Without the pictures, return each record as it appears.

::::::::::

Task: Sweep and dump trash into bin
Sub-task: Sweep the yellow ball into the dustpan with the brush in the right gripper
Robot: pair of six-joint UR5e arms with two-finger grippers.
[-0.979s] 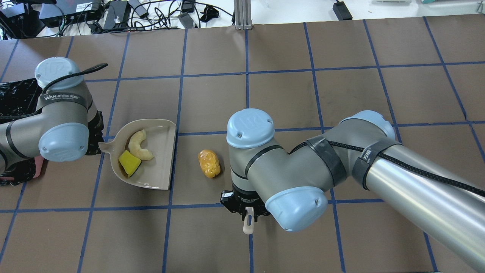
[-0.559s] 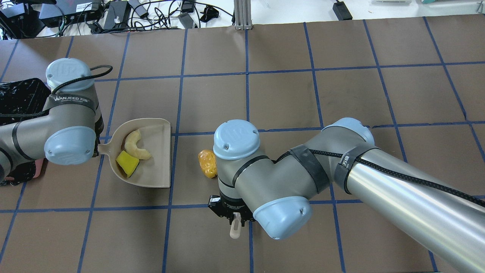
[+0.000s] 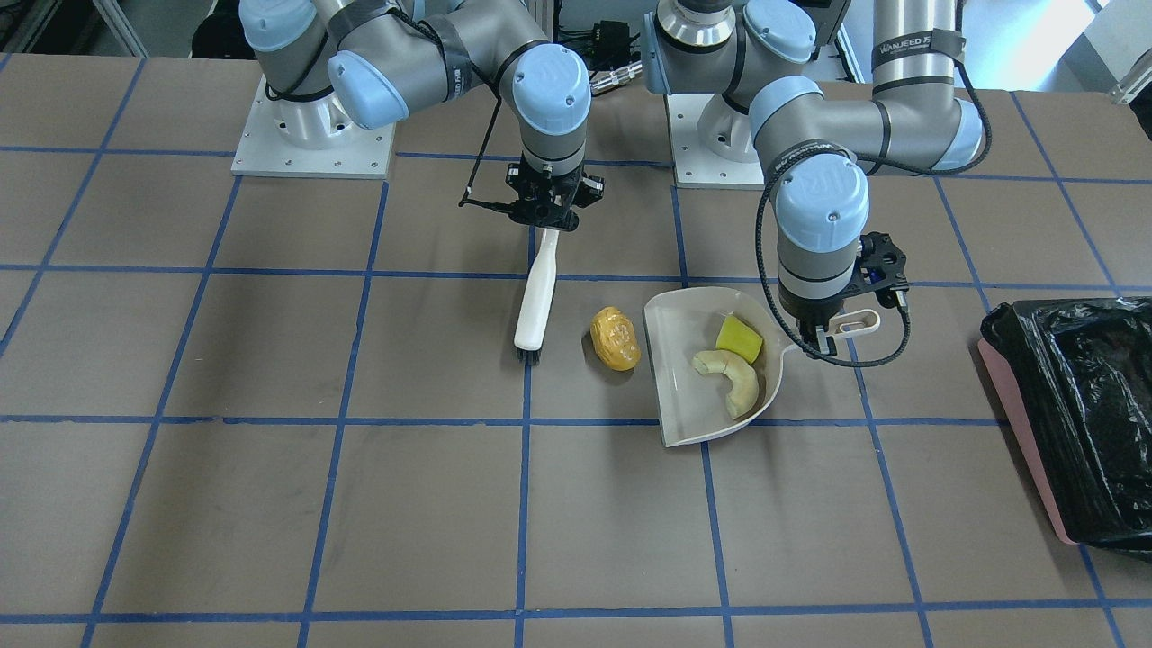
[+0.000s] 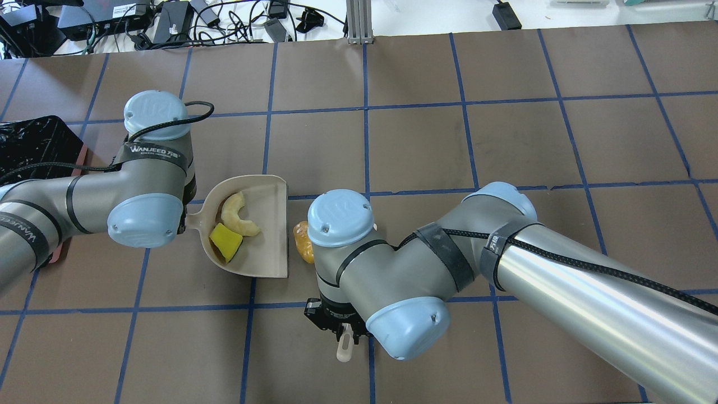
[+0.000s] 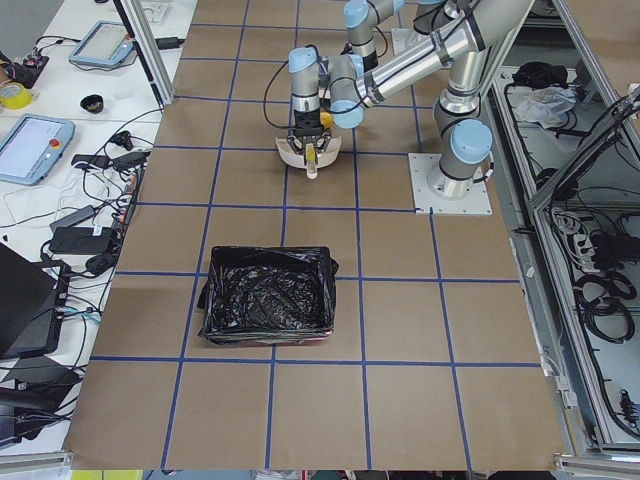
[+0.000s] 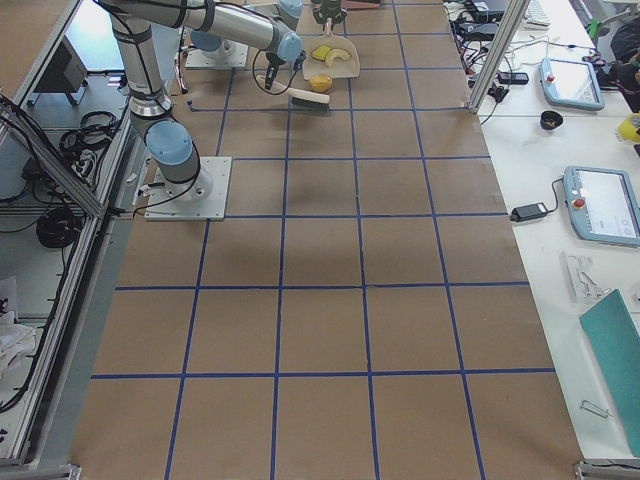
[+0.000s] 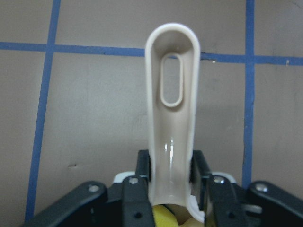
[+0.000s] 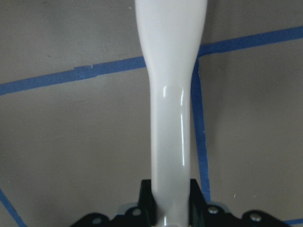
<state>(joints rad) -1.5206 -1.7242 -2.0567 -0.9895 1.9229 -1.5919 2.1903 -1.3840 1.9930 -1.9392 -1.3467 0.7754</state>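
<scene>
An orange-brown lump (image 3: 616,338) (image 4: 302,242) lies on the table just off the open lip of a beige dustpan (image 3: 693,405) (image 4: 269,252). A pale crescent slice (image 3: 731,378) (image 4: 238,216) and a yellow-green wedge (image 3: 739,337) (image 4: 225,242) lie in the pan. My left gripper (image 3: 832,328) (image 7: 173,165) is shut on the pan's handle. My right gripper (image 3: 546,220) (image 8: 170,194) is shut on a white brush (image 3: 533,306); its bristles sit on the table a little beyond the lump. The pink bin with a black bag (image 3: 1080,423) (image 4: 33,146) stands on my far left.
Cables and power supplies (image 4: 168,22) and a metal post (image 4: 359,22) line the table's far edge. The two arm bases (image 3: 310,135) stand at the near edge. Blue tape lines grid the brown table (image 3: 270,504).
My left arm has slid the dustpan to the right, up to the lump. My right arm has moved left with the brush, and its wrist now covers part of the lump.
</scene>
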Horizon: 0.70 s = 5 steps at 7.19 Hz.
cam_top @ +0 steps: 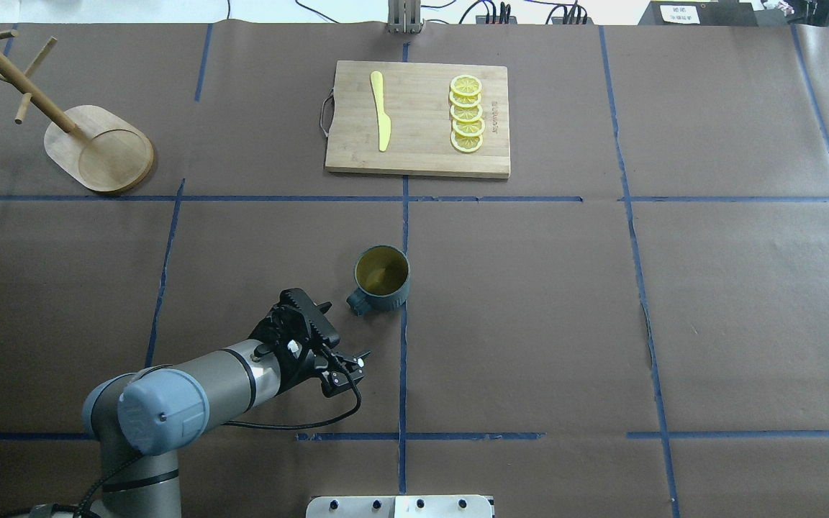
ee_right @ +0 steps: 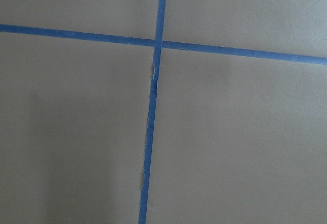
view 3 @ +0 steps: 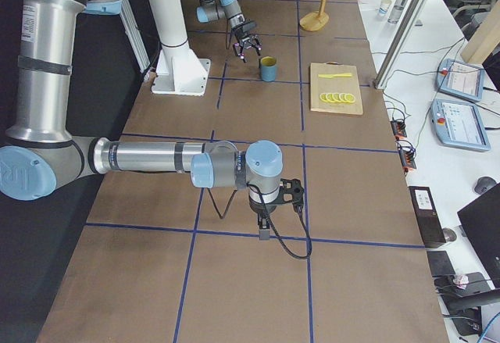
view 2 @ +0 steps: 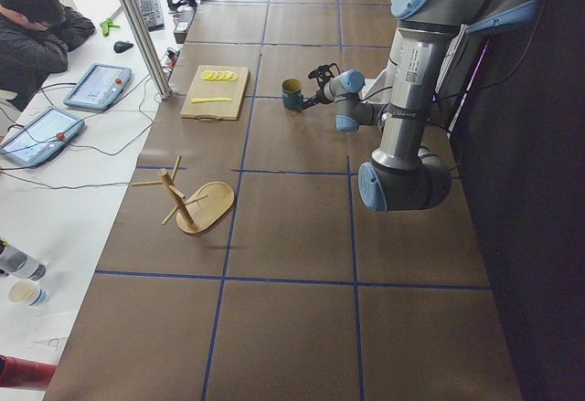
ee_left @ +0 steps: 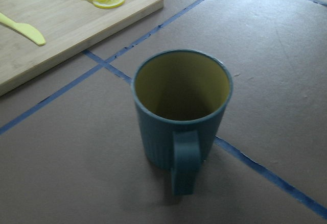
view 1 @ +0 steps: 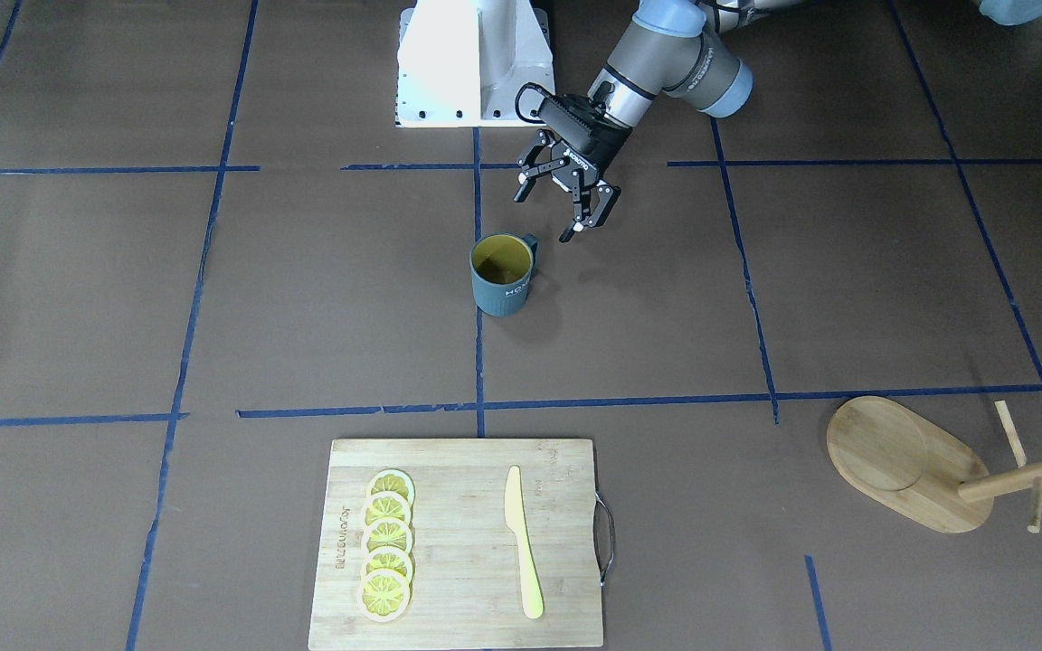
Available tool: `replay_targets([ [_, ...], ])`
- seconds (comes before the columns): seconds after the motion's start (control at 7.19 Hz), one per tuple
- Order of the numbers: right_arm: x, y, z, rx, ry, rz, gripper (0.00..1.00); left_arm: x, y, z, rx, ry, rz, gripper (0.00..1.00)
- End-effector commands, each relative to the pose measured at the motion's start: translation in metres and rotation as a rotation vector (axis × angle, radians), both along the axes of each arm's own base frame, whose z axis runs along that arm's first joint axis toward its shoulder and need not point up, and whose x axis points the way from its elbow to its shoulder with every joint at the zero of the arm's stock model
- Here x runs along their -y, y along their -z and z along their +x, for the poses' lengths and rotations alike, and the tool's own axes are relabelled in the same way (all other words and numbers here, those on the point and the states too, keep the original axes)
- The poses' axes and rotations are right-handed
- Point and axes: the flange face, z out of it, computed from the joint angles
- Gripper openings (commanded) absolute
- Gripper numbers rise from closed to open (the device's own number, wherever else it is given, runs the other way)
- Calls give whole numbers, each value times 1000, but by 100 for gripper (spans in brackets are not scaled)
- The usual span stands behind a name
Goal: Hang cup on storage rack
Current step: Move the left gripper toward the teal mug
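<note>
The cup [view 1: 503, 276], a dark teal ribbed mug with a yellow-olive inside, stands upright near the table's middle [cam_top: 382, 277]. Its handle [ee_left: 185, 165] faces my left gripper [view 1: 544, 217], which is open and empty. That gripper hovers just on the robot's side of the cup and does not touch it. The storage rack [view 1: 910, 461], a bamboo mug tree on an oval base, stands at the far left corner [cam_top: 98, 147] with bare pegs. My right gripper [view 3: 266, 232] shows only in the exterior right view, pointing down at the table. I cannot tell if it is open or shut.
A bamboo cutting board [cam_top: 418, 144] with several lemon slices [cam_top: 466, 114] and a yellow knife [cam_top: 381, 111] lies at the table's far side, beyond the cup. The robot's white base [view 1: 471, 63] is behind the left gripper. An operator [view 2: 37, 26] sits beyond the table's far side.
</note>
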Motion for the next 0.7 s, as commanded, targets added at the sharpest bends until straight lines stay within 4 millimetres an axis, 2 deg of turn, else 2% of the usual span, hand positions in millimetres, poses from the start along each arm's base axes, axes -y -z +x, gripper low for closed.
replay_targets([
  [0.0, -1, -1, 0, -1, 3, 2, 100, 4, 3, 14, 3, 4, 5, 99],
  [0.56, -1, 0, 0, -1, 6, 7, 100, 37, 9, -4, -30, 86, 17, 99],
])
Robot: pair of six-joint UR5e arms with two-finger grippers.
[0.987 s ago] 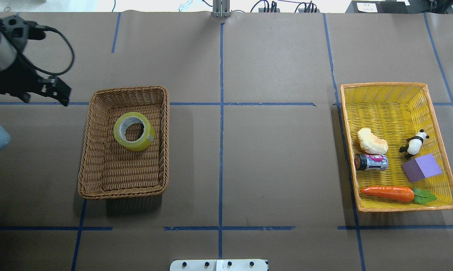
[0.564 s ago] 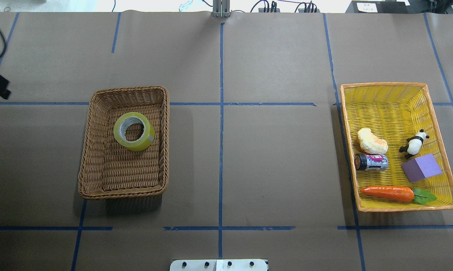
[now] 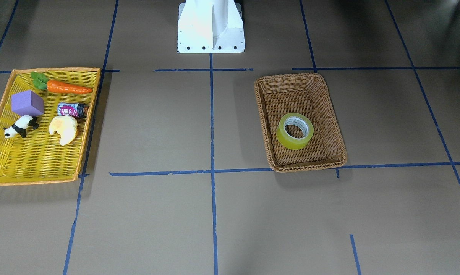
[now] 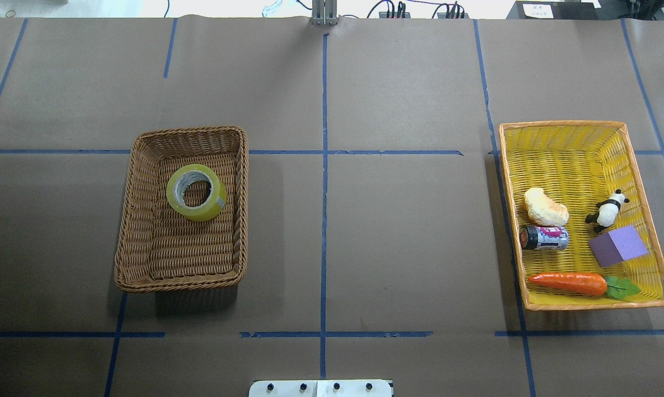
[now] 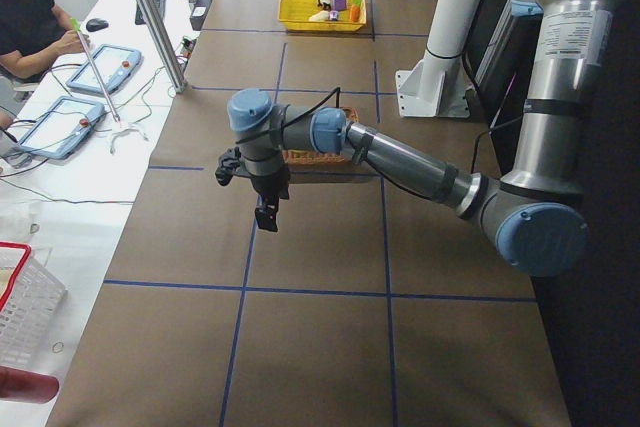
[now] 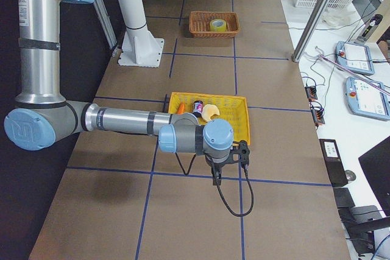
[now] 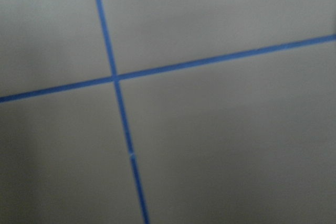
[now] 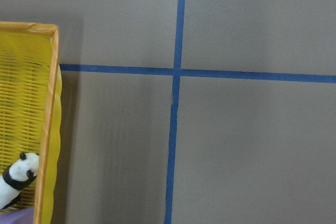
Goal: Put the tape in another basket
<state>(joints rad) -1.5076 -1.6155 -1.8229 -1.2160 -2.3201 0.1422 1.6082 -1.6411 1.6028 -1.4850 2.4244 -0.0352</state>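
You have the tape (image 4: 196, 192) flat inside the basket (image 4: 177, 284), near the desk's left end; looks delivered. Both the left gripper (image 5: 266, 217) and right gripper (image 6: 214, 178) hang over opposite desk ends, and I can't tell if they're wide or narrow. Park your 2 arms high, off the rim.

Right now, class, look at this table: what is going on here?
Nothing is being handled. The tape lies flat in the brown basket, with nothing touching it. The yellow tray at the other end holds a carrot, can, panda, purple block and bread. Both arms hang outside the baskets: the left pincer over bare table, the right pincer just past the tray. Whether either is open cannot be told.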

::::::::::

▶ _FINISHED EXERCISE_
Task: Sweep and dump trash into bin
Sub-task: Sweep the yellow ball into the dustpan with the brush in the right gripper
Robot: pair of six-joint UR5e arms with two-finger grippers.
[-0.979s] 
[-0.559s] 
[+0.000s] 
[+0.000s] 
[+0.000s] 
[+0.000s] 
[+0.000s] 
[+0.000s] 
<state>(joints rad) -1.5206 -1.7242 -2.0567 -0.9895 1.9229 -1.5919 2.1903 -1.3840 1.9930 -1.9392 -1.3467 0.7754</state>
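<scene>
An orange-brown lump (image 3: 616,338) (image 4: 302,242) lies on the table just off the open lip of a beige dustpan (image 3: 693,405) (image 4: 269,252). A pale crescent slice (image 3: 731,378) (image 4: 238,216) and a yellow-green wedge (image 3: 739,337) (image 4: 225,242) lie in the pan. My left gripper (image 3: 832,328) (image 7: 173,165) is shut on the pan's handle. My right gripper (image 3: 546,220) (image 8: 170,194) is shut on a white brush (image 3: 533,306); its bristles sit on the table a little beyond the lump. The pink bin with a black bag (image 3: 1080,423) (image 4: 33,146) stands on my far left.
Cables and power supplies (image 4: 168,22) and a metal post (image 4: 359,22) line the table's far edge. The two arm bases (image 3: 310,135) stand at the near edge. Blue tape lines grid the brown table (image 3: 270,504).
My left arm has slid the dustpan to the right, up to the lump. My right arm has moved left with the brush, and its wrist now covers part of the lump.
</scene>
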Horizon: 0.70 s = 5 steps at 7.19 Hz.
cam_top @ +0 steps: 
ee_right @ +0 steps: 
view 3 @ +0 steps: 
view 2 @ +0 steps: 
ee_left @ +0 steps: 
view 1 @ +0 steps: 
Available tool: `replay_targets([ [_, ...], ])`
- seconds (comes before the columns): seconds after the motion's start (control at 7.19 Hz), one per tuple
- Order of the numbers: right_arm: x, y, z, rx, ry, rz, gripper (0.00..1.00); left_arm: x, y, z, rx, ry, rz, gripper (0.00..1.00)
- End-effector commands, each relative to the pose measured at the motion's start: translation in metres and rotation as a rotation vector (axis × angle, radians), both along the axes of each arm's own base frame, whose z axis runs along that arm's first joint axis toward its shoulder and need not point up, and whose x axis points the way from its elbow to its shoulder with every joint at the zero of the arm's stock model
- Here x runs along their -y, y along their -z and z along their +x, for the poses' lengths and rotations alike, and the tool's own axes are relabelled in the same way (all other words and numbers here, those on the point and the states too, keep the original axes)
- The poses' axes and rotations are right-handed
- Point and axes: the flange face, z out of it, computed from the joint angles
- Gripper openings (commanded) absolute
- Gripper numbers rise from closed to open (the device's own number, wherever else it is given, runs the other way)
- Calls give whole numbers, each value times 1000, but by 100 for gripper (spans in brackets are not scaled)
- The usual span stands behind a name
Goal: Hang cup on storage rack
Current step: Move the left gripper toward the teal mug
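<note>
The cup [view 1: 503, 276], a dark teal ribbed mug with a yellow-olive inside, stands upright near the table's middle [cam_top: 382, 277]. Its handle [ee_left: 185, 165] faces my left gripper [view 1: 544, 217], which is open and empty. That gripper hovers just on the robot's side of the cup and does not touch it. The storage rack [view 1: 910, 461], a bamboo mug tree on an oval base, stands at the far left corner [cam_top: 98, 147] with bare pegs. My right gripper [view 3: 266, 232] shows only in the exterior right view, pointing down at the table. I cannot tell if it is open or shut.
A bamboo cutting board [cam_top: 418, 144] with several lemon slices [cam_top: 466, 114] and a yellow knife [cam_top: 381, 111] lies at the table's far side, beyond the cup. The robot's white base [view 1: 471, 63] is behind the left gripper. An operator [view 2: 37, 26] sits beyond the table's far side.
</note>
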Motion for the next 0.7 s, as commanded, targets added at the sharpest bends until straight lines stay within 4 millimetres an axis, 2 deg of turn, else 2% of the usual span, hand positions in millimetres, poses from the start along each arm's base axes, axes -y -z +x, gripper low for closed.
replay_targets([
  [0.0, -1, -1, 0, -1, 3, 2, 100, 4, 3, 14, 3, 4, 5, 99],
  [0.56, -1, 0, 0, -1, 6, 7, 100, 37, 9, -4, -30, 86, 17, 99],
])
Robot: pair of six-joint UR5e arms with two-finger grippers.
[0.987 s ago] 
[0.564 s ago] 
[now] 
[now] 
[now] 
[now] 
[now] 
[now] 
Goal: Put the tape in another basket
<state>(joints rad) -1.5076 -1.6155 -1.8229 -1.2160 -2.3201 0.1422 1.6082 -1.6411 1.6028 -1.4850 2.4244 -0.0352</state>
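You have the tape (image 4: 196, 192) flat inside the basket (image 4: 177, 284), near the desk's left end; looks delivered. Both the left gripper (image 5: 266, 217) and right gripper (image 6: 214, 178) hang over opposite desk ends, and I can't tell if they're wide or narrow. Park your 2 arms high, off the rim.

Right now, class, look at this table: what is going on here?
Nothing is being handled. The tape lies flat in the brown basket, with nothing touching it. The yellow tray at the other end holds a carrot, can, panda, purple block and bread. Both arms hang outside the baskets: the left pincer over bare table, the right pincer just past the tray. Whether either is open cannot be told.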

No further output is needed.